Janji ini dibarengi dengan doa. Hal-hal yang harus disingkirkan ini semuanya berkisar pada
hukum ketujuh. Hal-hal ini dalam gereja lama diperlukan sehubungan dengan hal selibat.
Pendeta belum ada pada waktu itu, tapi yang ada adalah imam-imam dalam gereja lama.

 Di gereja Anglican ada “Tradisi Instrumentorum” yaitu alat-alat peribadatan


diserahkan juga kepada orang yang ditahbiskan dan menerima penumpangan.

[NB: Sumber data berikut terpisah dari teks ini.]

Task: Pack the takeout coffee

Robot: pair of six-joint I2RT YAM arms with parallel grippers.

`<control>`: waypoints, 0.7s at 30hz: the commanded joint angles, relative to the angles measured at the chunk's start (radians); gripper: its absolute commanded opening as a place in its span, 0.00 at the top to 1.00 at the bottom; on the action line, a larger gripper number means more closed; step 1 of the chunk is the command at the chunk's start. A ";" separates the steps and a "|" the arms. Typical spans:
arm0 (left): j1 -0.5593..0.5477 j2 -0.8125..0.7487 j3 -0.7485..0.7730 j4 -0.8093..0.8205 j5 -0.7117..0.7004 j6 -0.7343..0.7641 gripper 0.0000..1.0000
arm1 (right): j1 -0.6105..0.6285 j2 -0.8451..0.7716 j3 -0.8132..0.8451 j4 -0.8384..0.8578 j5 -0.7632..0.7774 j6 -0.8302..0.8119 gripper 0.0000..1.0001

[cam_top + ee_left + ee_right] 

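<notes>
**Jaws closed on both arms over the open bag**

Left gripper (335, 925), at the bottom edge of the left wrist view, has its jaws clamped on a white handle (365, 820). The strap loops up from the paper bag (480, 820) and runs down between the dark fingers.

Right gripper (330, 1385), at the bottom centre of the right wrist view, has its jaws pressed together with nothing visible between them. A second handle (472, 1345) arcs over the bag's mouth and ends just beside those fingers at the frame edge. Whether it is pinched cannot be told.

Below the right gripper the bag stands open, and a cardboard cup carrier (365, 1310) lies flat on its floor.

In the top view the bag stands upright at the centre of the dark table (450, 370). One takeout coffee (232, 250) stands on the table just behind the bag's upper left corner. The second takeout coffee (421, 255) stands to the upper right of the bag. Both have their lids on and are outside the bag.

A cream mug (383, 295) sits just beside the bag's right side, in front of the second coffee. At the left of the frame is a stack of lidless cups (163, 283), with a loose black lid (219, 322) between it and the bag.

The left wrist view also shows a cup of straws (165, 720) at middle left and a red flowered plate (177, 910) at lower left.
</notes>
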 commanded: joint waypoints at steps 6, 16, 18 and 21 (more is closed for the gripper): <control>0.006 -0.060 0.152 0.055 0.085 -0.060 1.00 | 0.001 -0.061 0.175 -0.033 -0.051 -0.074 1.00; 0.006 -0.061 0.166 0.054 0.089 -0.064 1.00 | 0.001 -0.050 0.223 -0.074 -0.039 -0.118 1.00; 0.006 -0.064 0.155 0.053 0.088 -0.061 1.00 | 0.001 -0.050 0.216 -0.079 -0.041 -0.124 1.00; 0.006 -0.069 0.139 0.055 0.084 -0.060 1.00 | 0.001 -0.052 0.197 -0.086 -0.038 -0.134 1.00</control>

 Bagi gereja Roma Katolik, penahbisan imam itu adalah sakramen juga, tapi dalam
gereja reformasi bukan sakramen.
 Di gereja Lutheran (di Swedia), pendeta yang ditahbiskan itu dan menerima
penumpangan tangan harus juga menyaksikan confesio dari apostel-apostel (confesio
apostolorum). Johanes Calvin dalam bukunya Institutio mengatakan bahwa
penumpangan tangan berasal dari kebiasaan orang-orang Yahudi. Jika mereka
menumpangkan tangan atas sesuatu benda atau alat-alat yang berhubungan dengan
peribadatan mereka, itu berarti bahwa benda-benda atau alat-alat itu diperhadapkan ke
hadirat Tuhan. Demikianlah Yakub sewaktu dia memberkati Efraim dan Manase,
menumpangkan tangan di atas kepala mereka (Kej. 48:14). Dalam Mat. 19:15 Tuhan
Yesus memberkati anak-anak dengan penumpangan tangan.

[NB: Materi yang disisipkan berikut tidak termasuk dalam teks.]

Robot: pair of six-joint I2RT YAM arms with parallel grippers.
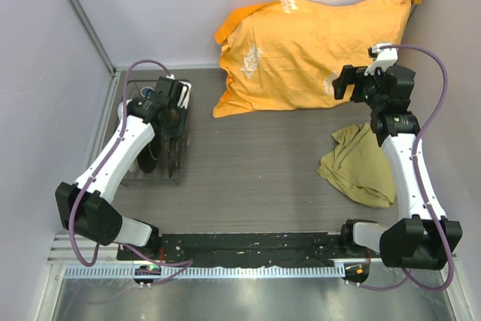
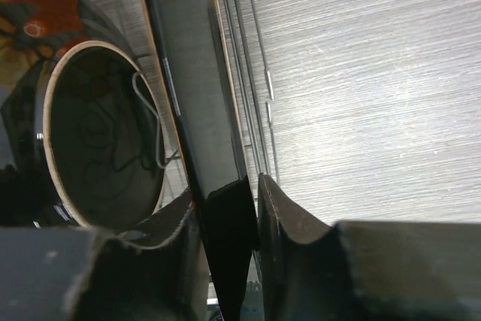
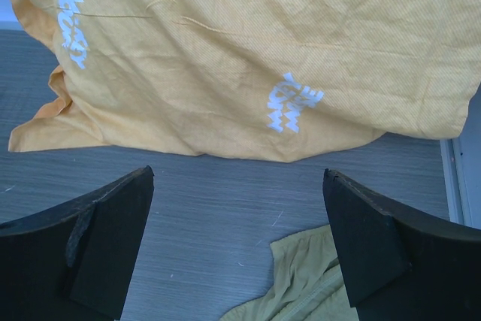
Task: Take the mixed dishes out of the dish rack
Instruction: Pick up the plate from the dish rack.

 Barangsiapa sudah ditahbiskan dan menerima penumpangan tangan harus mengingat
bahwa dia bukan lagi tuan atas dirinya sendiri tetapi dia telah menyerahkan dirinya
untuk melayani Tuhan dan gereja. Yang menumpangkan bukanlah semua anggota
jemaat akan tetapi hanya gembala (pendeta-pendeta). Johanes Calvin menyebutkan di
Konsili Necea (325) ditentukan bahwa uskup dari ibukota yang sekarang disebut
dengan Uskup Agung memanggil uskup-uskup lain di daerahnya dan merekalah
bersama-sama menahbiskan imam ini. Paling sedikit harus ada tiga orang uskup. Jika
ada uskup yang tidak dapat hadir harus mengirim surat di mana dinyatakan
persetujuannya. Upacara itu harus dilakukan di hdapan jemaat. David M. Paton dalam
bukunya “ New Form of Ministry” menyebutkan sebagai berikut:
“ if we want to understand the New Testament view of the ministry we must go further
back and look at all ministry from the point of you not of clergy or laity but of the
church”.
d. Maksud Paton dalam hal ini ialah bahwa bukan pembagian kaum imam (pejabat) dan
kaum awam yang dimaksudkan dalam upacara penahbisan itu, akan tetapi dari
pandagan gerejalah kita melihat persoalan ini. Dengan pembagian clergy (pejabat)
dan laity (awam) ada yang menanggapi bahwa clergy (pejabat) itu lebih tinggi
daripada laity (awam) dan clergy (pejabat) itu juga lebih berkuasa. Bukan hal ini yang
mau ditekankan dengan upacara penahbisan itu, tetapi unsur penyerahan diri dari
orang yang ditahbiskan untuk melayani gerej dan melayani Tuhan. Maka, di dalam
pekerjaan gereja bukan kuasa yang ditekankan tetapi pelayanan.